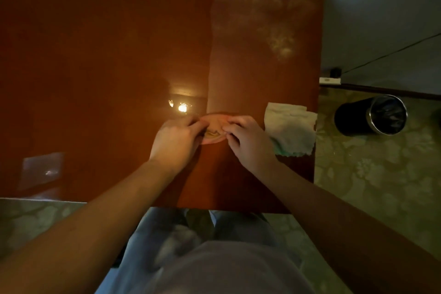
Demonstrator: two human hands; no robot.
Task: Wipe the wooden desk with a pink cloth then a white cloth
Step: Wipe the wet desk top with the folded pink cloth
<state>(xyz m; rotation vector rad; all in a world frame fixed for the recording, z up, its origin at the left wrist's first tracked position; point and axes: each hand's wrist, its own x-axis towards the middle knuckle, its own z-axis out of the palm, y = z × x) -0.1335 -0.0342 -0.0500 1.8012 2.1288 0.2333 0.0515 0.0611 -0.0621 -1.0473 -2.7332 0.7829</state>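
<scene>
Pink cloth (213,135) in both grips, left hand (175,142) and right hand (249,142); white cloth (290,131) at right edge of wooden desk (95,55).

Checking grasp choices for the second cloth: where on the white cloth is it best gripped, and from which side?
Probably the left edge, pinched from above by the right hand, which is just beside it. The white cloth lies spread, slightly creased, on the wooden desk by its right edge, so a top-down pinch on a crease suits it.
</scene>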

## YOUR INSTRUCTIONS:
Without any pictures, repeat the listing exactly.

## EXPECTED ANSWER:
Demonstrator: two human hands; no robot.
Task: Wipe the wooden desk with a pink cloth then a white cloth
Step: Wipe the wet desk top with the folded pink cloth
<state>(xyz m; rotation vector rad; all in a world frame fixed for the recording, z up, its origin at the left wrist's first tracked position; point and axes: each hand's wrist, its own x-axis towards the middle knuckle, its own z-axis out of the palm, y = z × x) -0.1335 -0.0342 -0.0500 1.8012 2.1288 0.2333 0.0515 0.0611 -0.0621 -1.0473 -2.7332 0.7829</state>
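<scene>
Pink cloth (213,135) in both grips, left hand (175,142) and right hand (249,142); white cloth (290,131) at right edge of wooden desk (95,55).

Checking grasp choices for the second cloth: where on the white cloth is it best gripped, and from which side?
Probably the left edge, pinched from above by the right hand, which is just beside it. The white cloth lies spread, slightly creased, on the wooden desk by its right edge, so a top-down pinch on a crease suits it.
</scene>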

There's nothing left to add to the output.